Understanding how environmental and operational conditions influence vessel speed is crucial for characterizing navigational conditions in the Arctic. We analyzed Automatic Identification System (AIS) data from 2010-2019 to examine vessel speed over ground (SOG). Over half of the AIS records showed zero SOG, and treating zero and positive SOG as a single continuous process can obscure important patterns. We therefore applied a two-stage machine learning framework, first modeling the probability of SOG greater than zero and then modeling SOG conditional on being positive. AIS observations were integrated with sea ice concentration, course over ground, wind, bathymetric depth, distance to coast, vessel group, and navigational status. Gradient boosted decision trees with random effects captured nonlinear environmental responses while accounting for repeated observations. The positive SOG classifier achieved strong discrimination (AUC = 0.85), while the conditional speed model explained approximately 77 percent of out-of-fold variance. SHAP values quantified covariate effects by decomposing model predictions into additive contributions from individual variables.
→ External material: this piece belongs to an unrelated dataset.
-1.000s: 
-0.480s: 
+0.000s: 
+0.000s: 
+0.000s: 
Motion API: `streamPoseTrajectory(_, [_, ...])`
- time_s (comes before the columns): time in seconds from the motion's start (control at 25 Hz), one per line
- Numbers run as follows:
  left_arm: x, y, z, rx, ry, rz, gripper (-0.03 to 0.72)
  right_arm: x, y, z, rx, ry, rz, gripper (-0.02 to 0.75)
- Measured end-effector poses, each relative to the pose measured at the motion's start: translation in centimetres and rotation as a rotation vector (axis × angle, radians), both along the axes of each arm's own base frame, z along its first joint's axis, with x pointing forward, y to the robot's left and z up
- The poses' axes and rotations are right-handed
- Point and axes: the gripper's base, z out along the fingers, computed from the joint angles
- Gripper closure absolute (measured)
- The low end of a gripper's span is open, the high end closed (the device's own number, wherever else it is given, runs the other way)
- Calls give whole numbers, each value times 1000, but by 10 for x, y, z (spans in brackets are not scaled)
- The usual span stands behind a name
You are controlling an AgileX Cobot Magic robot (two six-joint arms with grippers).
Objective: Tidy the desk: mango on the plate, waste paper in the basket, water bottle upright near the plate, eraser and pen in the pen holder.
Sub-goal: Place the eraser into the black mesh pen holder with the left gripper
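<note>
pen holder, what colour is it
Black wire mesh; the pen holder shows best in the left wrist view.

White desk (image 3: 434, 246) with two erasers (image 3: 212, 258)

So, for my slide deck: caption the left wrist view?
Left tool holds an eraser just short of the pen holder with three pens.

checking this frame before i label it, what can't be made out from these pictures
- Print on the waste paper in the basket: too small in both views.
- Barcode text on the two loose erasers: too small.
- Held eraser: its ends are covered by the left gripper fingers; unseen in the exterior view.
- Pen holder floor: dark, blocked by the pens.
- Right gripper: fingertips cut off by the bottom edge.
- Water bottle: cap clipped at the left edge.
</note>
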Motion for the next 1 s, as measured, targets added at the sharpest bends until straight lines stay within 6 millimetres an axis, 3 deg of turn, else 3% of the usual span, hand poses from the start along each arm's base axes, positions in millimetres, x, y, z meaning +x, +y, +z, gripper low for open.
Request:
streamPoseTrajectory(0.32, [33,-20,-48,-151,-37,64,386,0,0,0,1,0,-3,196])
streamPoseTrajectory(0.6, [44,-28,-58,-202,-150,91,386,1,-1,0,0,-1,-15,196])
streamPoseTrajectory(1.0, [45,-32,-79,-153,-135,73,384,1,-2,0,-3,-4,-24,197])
Distance to coast and bathymetric depth were dominant determinants of both the likelihood and magnitude of vessel speed, while changes in course, vessel group, and navigational status introduced secondary variation. Wind and sea ice effects were modest. Together, these results empirically characterize Arctic vessel operating regimes relevant to speed management and corridor-level assessment.

Editorial analysis

A structured set of objections, weighed in public.
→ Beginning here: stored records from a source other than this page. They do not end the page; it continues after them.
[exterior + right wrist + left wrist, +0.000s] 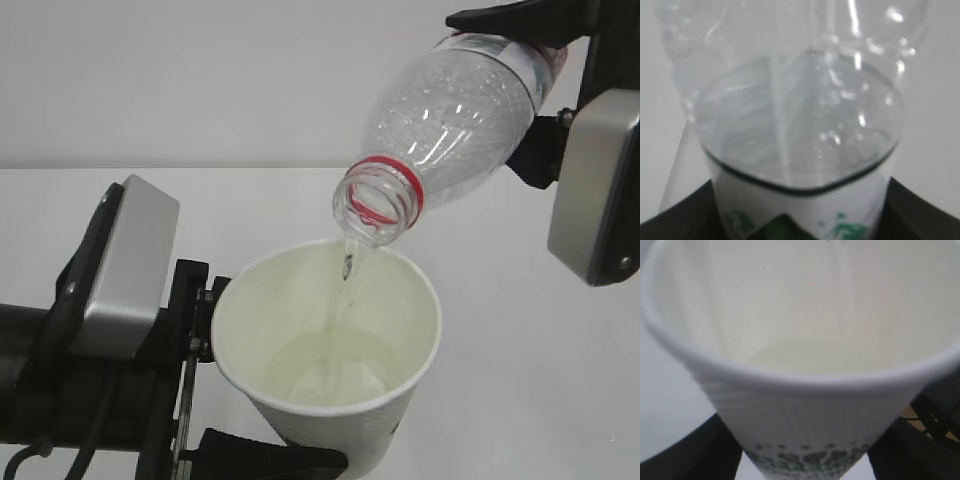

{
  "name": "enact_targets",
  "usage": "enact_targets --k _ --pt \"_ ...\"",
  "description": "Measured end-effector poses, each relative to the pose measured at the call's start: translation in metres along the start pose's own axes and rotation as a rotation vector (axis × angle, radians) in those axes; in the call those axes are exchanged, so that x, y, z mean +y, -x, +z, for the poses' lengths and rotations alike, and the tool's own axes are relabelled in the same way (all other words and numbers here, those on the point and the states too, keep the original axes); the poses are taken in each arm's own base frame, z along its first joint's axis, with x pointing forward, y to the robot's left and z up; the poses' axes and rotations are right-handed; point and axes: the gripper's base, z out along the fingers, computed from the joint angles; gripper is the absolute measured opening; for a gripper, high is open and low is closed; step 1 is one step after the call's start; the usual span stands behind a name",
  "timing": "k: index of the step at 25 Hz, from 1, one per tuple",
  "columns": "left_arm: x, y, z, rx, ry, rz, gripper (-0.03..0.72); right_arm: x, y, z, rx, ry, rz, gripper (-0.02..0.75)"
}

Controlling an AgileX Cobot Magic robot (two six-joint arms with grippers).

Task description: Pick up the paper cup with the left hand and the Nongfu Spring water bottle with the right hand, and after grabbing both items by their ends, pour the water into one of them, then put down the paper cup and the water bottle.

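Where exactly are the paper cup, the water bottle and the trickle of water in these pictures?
paper cup [400, 300]: exterior view, on the inner wall just below the rim.
water bottle [450, 110]: exterior view, on the clear tilted body.
trickle of water [347, 265]: exterior view, on the thin stream falling from the bottle's mouth.

Bright even light, soft shadows, both wrist views blurred
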Motion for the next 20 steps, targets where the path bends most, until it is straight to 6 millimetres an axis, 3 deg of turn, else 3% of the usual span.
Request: enact_targets --k 20 --pt "-0.0001 -0.0001 0.0 0.001 -0.001 0.002 0.528 -0.0001 0.0001 0.0 -0.001 -0.001 -0.006 0.468"
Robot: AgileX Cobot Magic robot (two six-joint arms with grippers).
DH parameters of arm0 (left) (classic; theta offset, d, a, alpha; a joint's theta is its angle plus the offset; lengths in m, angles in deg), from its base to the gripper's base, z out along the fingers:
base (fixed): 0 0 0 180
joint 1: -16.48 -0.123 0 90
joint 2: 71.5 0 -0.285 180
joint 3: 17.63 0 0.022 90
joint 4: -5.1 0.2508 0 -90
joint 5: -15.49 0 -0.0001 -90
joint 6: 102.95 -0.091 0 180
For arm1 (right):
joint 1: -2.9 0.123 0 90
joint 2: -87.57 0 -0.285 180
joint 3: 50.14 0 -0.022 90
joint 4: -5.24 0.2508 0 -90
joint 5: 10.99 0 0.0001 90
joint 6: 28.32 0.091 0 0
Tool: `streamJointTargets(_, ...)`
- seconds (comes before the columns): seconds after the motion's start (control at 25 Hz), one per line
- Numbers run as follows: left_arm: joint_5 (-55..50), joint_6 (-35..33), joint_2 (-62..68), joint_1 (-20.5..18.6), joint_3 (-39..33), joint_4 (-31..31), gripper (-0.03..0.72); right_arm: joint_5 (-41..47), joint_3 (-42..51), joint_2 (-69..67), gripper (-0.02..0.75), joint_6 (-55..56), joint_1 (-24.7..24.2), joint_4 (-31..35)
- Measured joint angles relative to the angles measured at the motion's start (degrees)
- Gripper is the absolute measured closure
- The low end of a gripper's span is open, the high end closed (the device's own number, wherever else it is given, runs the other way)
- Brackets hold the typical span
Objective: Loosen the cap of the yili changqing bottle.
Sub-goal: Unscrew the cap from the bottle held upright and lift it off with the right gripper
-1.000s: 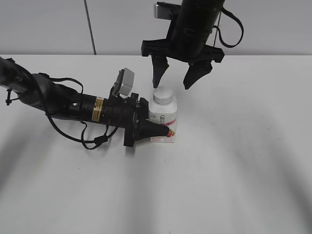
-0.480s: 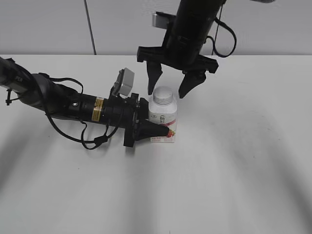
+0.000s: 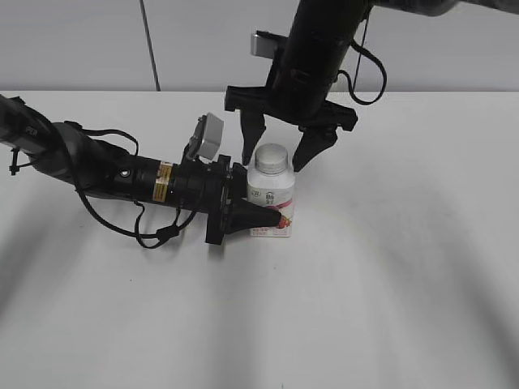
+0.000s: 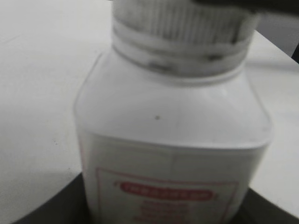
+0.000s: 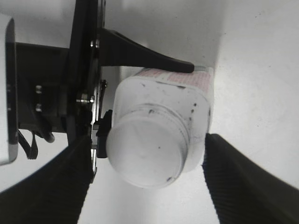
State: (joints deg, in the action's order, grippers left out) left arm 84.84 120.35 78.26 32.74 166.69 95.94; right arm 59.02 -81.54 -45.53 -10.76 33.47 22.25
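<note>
While the bottle is being held upright on the white table, its long axis is being kept vertical and its cap is being presented straight upward. The left gripper is being laid in from the left, low and nearly level, and its jaws are being pressed against the two sides of the bottle's body, so the bottle is being clamped there, well below the neck. In the left wrist view the bottle's shoulder and ribbed cap are filling the frame, too close and blurred for the label to be read.

The right gripper is being held directly above, pointing down, with its jaws spread wide. The cap is being straddled: one fingertip is being shown to the left of it and one to the right, both apart from it, with nothing gripped. The right wrist view looks straight down on the cap, which is lying between the two dark fingers. The right gripper is therefore the nearer to the cap, and a closing about the vertical axis is judged to be what the next move calls for.

One bottle, one cap and two grippers are being counted.
</note>
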Motion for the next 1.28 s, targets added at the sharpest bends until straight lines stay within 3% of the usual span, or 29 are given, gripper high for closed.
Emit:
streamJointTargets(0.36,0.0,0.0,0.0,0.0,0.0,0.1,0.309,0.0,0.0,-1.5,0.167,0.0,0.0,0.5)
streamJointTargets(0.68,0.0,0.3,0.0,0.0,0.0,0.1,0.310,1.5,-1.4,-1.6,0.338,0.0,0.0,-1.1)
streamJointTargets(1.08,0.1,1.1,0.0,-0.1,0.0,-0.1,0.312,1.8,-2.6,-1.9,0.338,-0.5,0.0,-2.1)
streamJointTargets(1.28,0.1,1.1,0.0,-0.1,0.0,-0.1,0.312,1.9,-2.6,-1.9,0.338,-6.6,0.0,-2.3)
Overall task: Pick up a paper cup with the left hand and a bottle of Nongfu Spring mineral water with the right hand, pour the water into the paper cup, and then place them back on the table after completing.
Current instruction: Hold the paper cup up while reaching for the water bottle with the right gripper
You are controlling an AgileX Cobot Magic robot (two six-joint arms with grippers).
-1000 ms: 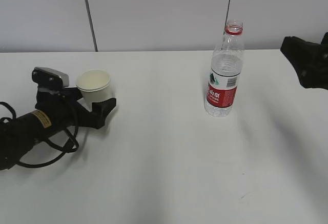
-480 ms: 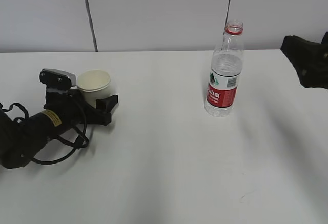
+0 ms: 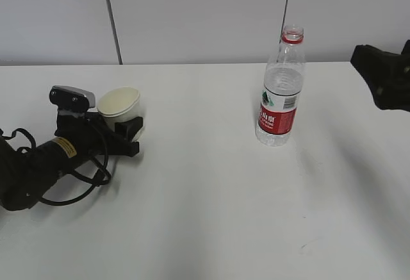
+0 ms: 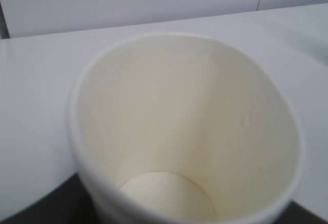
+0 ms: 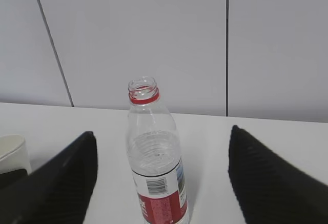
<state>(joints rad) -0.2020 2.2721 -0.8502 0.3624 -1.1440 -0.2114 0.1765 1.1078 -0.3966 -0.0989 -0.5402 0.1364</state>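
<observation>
The white paper cup point(image 3: 119, 102) stands at the left of the table point(image 3: 205, 197), tilted a little. My left gripper point(image 3: 123, 122) is shut on its lower wall. The cup's empty inside point(image 4: 184, 131) fills the left wrist view, with dark fingers point(image 4: 31, 203) at the bottom corners. The uncapped bottle point(image 3: 279, 94) with a red label stands upright at the back right, with clear water point(image 3: 282, 78) up to its shoulder. My right gripper point(image 3: 379, 78) is open at the right edge, well apart from the bottle. In the right wrist view the bottle point(image 5: 156, 162) shows between the spread fingers point(image 5: 61, 183).
A grey panelled wall point(image 3: 205, 11) runs behind the table's far edge. The left arm's black cables point(image 3: 70, 184) loop on the tabletop at the front left.
My left gripper slid forward around the cup, then its fingers closed in on it and the cup tipped slightly. The right arm and the bottle have not moved.
</observation>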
Desk editor's note, referee report, simulated authors' rebuttal, and a circularity audit. Tearing a paper down is the easy half of reading it; the pith above is the substance, this is the friction.

Referee Report

2 major / 2 minor

Summary. The paper presents a two-stage gradient boosted mixed-model machine learning framework applied to 2010-2019 AIS data for vessel speed over ground (SOG) in the U.S. Arctic. Over half the records are zero SOG; the authors therefore first model the probability of positive SOG and then regress SOG conditional on it being positive. Covariates include sea ice concentration, wind, bathymetric depth, distance to coast, vessel group, navigational status, and course over ground. Random effects are included to handle repeated observations. The positive-SOG classifier reports AUC = 0.85 and the conditional model explains ~77% out-of-fold variance. SHAP decomposition identifies distance to coast and bathymetric depth as dominant drivers of both stages, with modest effects from wind and sea ice.
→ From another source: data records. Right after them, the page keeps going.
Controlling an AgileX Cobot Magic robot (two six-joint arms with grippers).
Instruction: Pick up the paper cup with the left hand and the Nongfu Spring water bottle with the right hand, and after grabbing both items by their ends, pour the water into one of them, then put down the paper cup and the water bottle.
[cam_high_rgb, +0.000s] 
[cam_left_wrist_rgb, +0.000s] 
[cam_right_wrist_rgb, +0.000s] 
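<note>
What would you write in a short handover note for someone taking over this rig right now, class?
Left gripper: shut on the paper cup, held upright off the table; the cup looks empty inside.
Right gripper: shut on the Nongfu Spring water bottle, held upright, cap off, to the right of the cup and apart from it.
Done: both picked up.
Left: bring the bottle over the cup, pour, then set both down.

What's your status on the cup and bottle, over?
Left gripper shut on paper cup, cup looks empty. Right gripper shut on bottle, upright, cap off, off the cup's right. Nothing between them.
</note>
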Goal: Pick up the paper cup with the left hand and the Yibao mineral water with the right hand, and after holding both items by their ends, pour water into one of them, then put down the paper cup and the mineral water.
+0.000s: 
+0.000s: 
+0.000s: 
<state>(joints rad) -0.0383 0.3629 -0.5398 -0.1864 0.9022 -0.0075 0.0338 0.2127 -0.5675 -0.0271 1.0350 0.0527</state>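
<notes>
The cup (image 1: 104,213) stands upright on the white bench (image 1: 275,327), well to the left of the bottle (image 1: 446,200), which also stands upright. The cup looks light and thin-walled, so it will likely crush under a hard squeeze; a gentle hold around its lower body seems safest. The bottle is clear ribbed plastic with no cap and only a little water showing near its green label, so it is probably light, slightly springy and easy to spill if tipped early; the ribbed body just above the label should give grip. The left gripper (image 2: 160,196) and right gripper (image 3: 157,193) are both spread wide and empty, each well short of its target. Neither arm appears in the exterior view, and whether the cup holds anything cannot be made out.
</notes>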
Significance. If the central data-handling assumptions are validated, the work supplies a reproducible, interpretable empirical characterization of Arctic vessel operating regimes that is directly relevant to speed management and corridor assessment. Credit is due for the explicit two-stage separation, out-of-fold validation, inclusion of random effects, and post-hoc SHAP attribution, all of which move beyond black-box prediction toward mechanistic insight.

major comments (2)
  1. [Abstract and §3] Abstract and §3 (Data and Methods): the claim that zero SOG records represent genuine stationary vessels is load-bearing for the two-stage separation. The manuscript states that >50% of records are zero but provides no validation against independent sources (e.g., satellite imagery, port logs, or transmission-gap statistics) nor any sensitivity analysis that reclassifies a plausible fraction of zeros as missing. If a non-negligible share of zeros are transmission artifacts—especially plausible given patchy Arctic satellite coverage—the classifier may be learning data completeness rather than navigational regime, rendering the reported AUC = 0.85 and the SHAP attributions for distance-to-coast, bathymetry, and sea ice confounded.
  2. [§4 and §5] §4 (Results) and §5 (Discussion): the 77% out-of-fold variance and AUC = 0.85 are presented without quantitative assessment of residual spatial or temporal autocorrelation beyond the random effects. AIS observations are clustered by vessel and by geographic cell; if the random-effect structure does not fully capture this dependence, the reported performance metrics and the dominance ordering of SHAP values may be optimistically biased.
minor comments (2)
  1. [§3] §3: specify the exact hyperparameter search procedure and the software implementation (e.g., XGBoost or LightGBM version) used for the gradient-boosted trees.
  2. [Figure 3] Figure 3 (SHAP summary plots): add axis scales and units for the environmental covariates so that the magnitude of effects can be directly compared across variables.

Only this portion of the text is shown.